Files
wasmtime/cranelift/codegen/src/ir/memflags.rs
Chris Fallin 0824abbae4 Add a basic alias analysis with redundant-load elim and store-to-load fowarding opts. (#4163)
This PR adds a basic *alias analysis*, and optimizations that use it.
This is a "mid-end optimization": it operates on CLIF, the
machine-independent IR, before lowering occurs.

The alias analysis (or maybe more properly, a sort of memory-value
analysis) determines when it can prove a particular memory
location is equal to a given SSA value, and when it can, it replaces any
loads of that location.

This subsumes two common optimizations:

* Redundant load elimination: when the same memory address is loaded two
  times, and it can be proven that no intervening operations will write
  to that memory, then the second load is *redundant* and its result
  must be the same as the first. We can use the first load's result and
  remove the second load.

* Store-to-load forwarding: when a load can be proven to access exactly
  the memory written by a preceding store, we can replace the load's
  result with the store's data operand, and remove the load.
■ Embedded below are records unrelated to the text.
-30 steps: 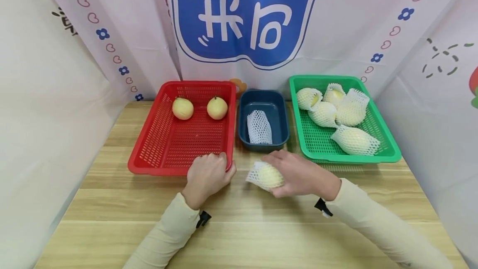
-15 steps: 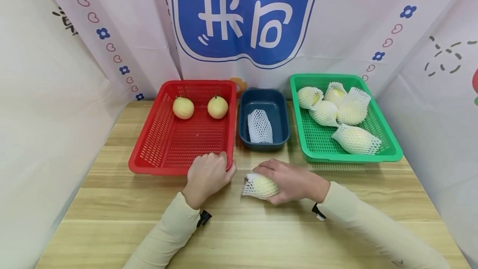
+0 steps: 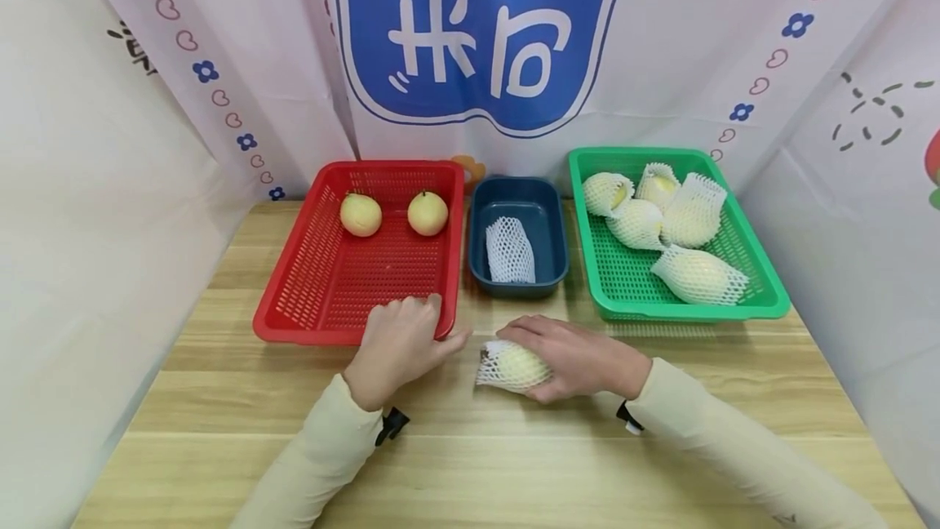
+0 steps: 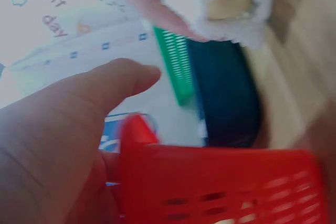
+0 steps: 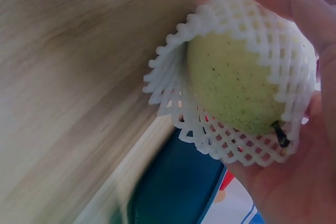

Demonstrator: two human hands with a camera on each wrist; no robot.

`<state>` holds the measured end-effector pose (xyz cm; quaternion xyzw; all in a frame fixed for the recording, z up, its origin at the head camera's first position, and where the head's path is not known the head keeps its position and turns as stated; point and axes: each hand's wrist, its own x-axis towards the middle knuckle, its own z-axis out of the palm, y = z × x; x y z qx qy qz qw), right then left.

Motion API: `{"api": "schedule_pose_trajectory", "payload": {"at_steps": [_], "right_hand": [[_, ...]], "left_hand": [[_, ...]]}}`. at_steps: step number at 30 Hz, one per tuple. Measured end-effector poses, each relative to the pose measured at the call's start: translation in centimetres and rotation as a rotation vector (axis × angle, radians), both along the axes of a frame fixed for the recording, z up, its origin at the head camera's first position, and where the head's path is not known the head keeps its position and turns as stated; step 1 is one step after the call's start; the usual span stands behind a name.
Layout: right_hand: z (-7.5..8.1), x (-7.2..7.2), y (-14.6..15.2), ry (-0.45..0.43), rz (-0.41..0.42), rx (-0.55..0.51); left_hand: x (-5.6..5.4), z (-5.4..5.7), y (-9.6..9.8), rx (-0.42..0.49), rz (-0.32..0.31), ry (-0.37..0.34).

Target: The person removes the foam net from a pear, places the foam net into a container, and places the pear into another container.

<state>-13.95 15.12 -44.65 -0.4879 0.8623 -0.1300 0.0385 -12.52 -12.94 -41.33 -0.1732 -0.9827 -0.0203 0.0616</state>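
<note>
My right hand [image 3: 569, 357] grips a pear [image 5: 231, 82] in a white foam net [image 5: 273, 51], low over the table in the head view. The net's mouth gapes around the stem end in the right wrist view. At the near right corner of the red basket [image 3: 382, 304] is my left hand [image 3: 400, 349]. Its thumb [image 4: 123, 80] stands out straight, apart from the rim in the left wrist view, while the other fingers are partly hidden behind the basket wall. Two bare pears, a left one [image 3: 361, 214] and a right one [image 3: 427, 213], lie inside that basket.
Between the baskets stands a dark blue box [image 3: 519, 290] with a white foam net [image 3: 510, 250] in it. The green basket [image 3: 598, 268] on the right holds several net-wrapped pears [image 3: 701, 276]. A printed curtain [image 3: 661, 64] hangs behind the wooden table [image 3: 514, 464].
My right hand has brought the wrapped pear slightly left and nearer to me, then kept it still. The left thumb has come away from the basket rim, and that hand has shifted slightly left.
</note>
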Motion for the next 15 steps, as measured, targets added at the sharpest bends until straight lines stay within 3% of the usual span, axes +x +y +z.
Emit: {"api": "schedule_pose_trajectory", "payload": {"at_steps": [4, 9, 12, 15], "right_hand": [[0.1, 0.1, 0.1, -0.002, -0.004, 0.008], [0.2, 0.2, 0.4, 0.001, -0.036, -0.001], [0.1, 0.2, 0.8, 0.002, -0.069, -0.01], [-0.2, 0.2, 1.2, -0.025, -0.103, -0.026]], "left_hand": [[1.1, 1.8, -0.6, 0.093, -0.05, 0.008], [3.2, 3.1, -1.4, 0.311, -0.256, -0.011], [4.4, 3.0, -1.4, 0.386, -0.367, -0.092], [5.1, 2.3, -1.0, 0.403, -0.396, -0.24]]}}
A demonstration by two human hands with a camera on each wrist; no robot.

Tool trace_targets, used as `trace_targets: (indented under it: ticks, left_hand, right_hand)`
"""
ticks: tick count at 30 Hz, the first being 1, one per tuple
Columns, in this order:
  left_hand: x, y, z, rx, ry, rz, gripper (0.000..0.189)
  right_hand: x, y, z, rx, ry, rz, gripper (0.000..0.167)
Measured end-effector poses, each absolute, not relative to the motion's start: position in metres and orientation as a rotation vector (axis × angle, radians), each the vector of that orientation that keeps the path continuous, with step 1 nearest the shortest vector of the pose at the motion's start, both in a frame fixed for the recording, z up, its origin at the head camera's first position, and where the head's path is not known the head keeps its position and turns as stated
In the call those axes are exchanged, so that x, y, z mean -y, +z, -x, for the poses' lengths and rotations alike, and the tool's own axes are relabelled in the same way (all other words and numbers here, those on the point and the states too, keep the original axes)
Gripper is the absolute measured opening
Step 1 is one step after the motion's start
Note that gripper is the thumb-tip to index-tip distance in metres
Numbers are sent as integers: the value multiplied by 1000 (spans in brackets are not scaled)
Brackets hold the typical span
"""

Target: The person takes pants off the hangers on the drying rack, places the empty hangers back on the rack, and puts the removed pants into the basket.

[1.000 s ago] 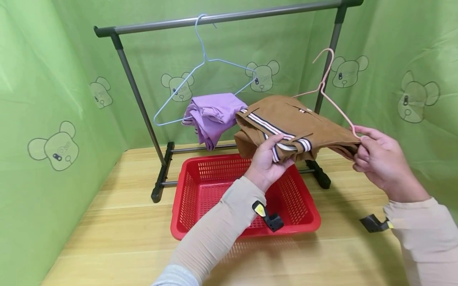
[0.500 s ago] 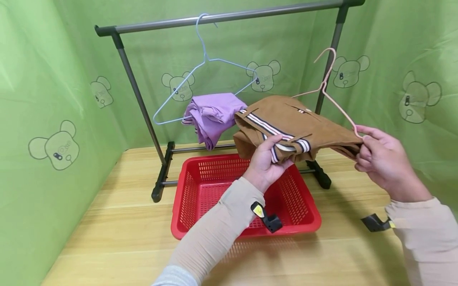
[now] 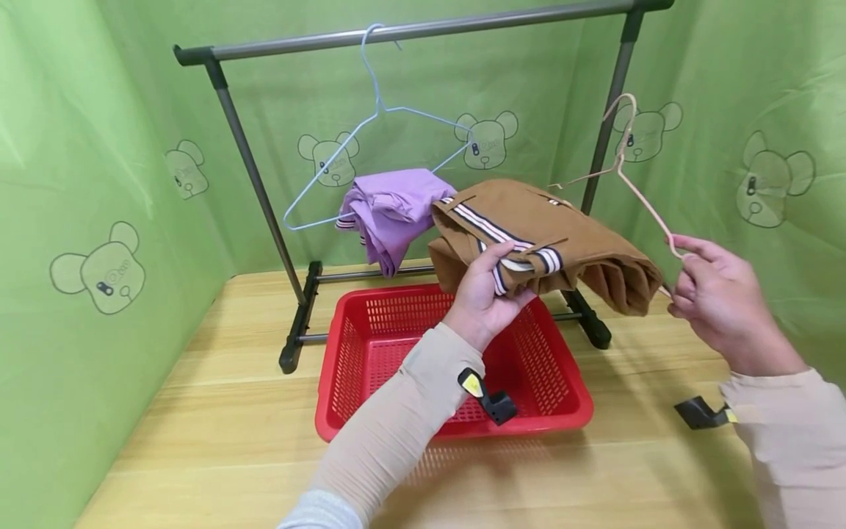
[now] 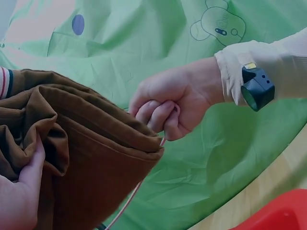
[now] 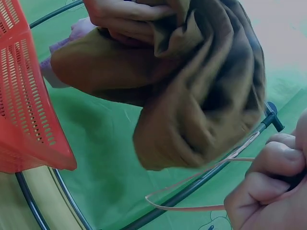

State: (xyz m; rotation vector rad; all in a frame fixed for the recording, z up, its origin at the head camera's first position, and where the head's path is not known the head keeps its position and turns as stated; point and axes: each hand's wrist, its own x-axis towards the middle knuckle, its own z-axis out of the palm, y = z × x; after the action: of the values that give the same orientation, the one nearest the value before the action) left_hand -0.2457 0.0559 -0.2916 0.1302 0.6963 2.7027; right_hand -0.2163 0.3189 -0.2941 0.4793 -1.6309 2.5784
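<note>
My left hand [image 3: 487,300] grips the folded brown trousers [image 3: 542,220] near their striped waistband, above the basket. My right hand [image 3: 727,301] holds a pink wire hanger [image 3: 644,202] by its right corner, just right of the trousers' folded end. In the right wrist view the hanger [image 5: 187,208] stretches away behind the trousers [image 5: 192,96], its far corner showing below them. The left wrist view shows the right hand's fingers [image 4: 160,115] curled round the wire. The trousers hide part of the hanger's lower bar in the head view.
A metal clothes rack [image 3: 449,28] stands behind, with a blue hanger [image 3: 337,158] on its rail bearing folded purple clothing [image 3: 399,209]. A red plastic basket [image 3: 337,367] sits on the wooden surface [image 3: 218,411] below my hands. Green curtains [image 3: 119,147] surround the rack.
My right hand has let go of the trousers' right end and moved right with the pink hanger. That end now droops open. The left hand has shifted slightly left with the trousers.
</note>
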Motion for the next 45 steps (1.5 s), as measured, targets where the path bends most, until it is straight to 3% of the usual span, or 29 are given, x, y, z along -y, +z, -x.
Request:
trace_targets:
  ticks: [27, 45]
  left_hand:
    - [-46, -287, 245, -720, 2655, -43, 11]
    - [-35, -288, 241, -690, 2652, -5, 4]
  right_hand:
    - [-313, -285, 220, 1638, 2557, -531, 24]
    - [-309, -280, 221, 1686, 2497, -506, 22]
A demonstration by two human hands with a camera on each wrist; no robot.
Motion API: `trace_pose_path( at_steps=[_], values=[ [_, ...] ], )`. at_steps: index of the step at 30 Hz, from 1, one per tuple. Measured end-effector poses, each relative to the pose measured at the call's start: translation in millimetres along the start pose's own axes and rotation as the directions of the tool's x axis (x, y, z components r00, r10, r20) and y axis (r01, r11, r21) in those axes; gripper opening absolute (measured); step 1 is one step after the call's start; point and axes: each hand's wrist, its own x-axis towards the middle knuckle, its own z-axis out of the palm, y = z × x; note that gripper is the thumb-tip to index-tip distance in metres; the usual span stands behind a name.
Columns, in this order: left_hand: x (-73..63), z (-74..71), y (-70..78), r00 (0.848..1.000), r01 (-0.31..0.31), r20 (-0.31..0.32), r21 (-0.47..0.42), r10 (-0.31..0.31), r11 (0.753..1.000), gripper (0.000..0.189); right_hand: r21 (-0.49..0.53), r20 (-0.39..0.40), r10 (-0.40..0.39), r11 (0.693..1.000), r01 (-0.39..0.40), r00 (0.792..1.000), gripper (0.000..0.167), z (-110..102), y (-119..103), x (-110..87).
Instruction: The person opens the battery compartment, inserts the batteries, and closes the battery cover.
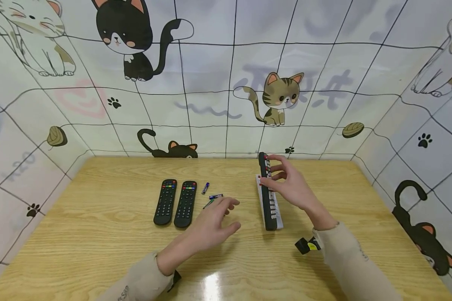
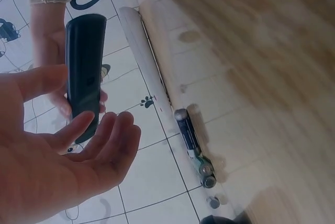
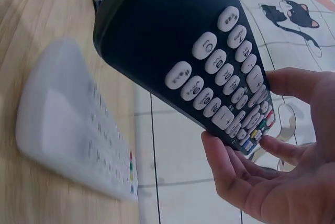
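My right hand holds a black remote control with white buttons near its far end, thumb on one side and fingers on the other. The remote is raised over a white remote, which lies on the table partly covered by it in the head view. My left hand hovers over the middle of the table with fingers loosely bent and nothing in them. Just beyond it lie a blue battery, another dark battery and a green one, partly hidden by the hand.
Two black remotes lie side by side on the wooden table, left of the batteries. A cat-patterned cloth wall stands behind the table and along both sides. Black wrist gear sits at the right sleeve.
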Motion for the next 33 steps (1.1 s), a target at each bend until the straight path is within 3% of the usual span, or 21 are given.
trace_pose_path(
  at_steps=[11,21,33],
  values=[
    [-3.4,-5.6,-7.0,0.999,-0.026,0.035,0.092,0.023,0.995,0.041,-0.275,-0.052,0.049,0.960,-0.061,0.997,0.071,-20,15,4.6],
    [-5.3,-7.3,-9.4,0.998,-0.027,0.059,0.099,0.021,0.995,0.039,-0.383,-0.051,0.074,0.920,-0.088,0.996,0.068,-30,37,10.2],
    [-6.3,-6.7,-12.4,0.996,-0.045,0.083,0.137,0.034,0.989,0.037,-0.567,-0.025,0.141,0.813,-0.130,0.990,0.070,-33,50,17.6]
  ],
)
Both of these optimizations rely on a "last store" analysis that is a
sort of coloring mechanism, split across disjoint categories of abstract
state. The basic idea is that every memory-accessing operation is put
into one of N disjoint categories; it is disallowed for memory to ever
be accessed by an op in one category and later accessed by an op in
another category. (The frontend must ensure this.)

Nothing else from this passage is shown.